■ DESCRIPTION OF THE TASK
Search the listing below for the word "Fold" and copy each line where it appears.

■ PROVIDED MATERIAL
------------------------------

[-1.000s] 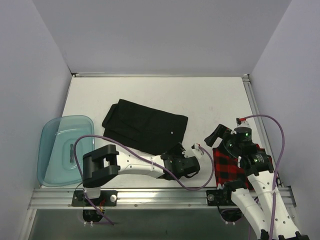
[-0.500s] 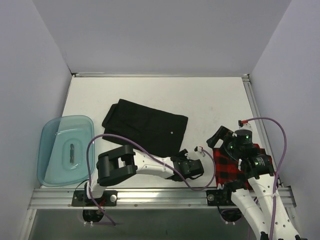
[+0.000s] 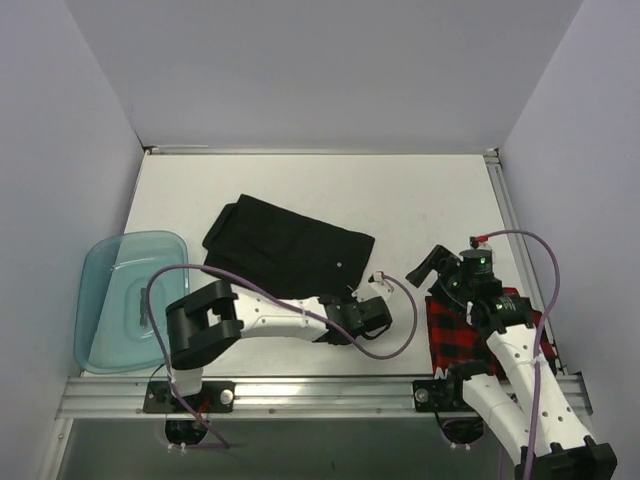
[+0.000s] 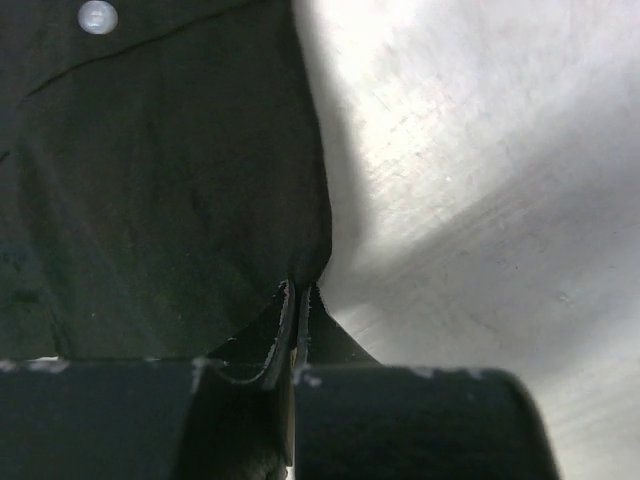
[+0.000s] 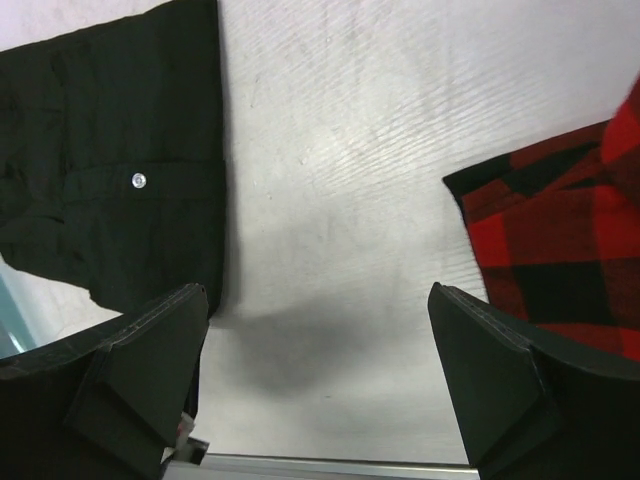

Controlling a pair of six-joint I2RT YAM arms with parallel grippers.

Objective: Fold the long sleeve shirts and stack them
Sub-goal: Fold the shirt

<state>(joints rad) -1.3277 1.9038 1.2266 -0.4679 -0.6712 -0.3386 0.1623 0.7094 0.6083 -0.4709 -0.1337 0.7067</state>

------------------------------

■ TASK RESPONSE
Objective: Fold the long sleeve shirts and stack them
Sub-goal: Fold the shirt

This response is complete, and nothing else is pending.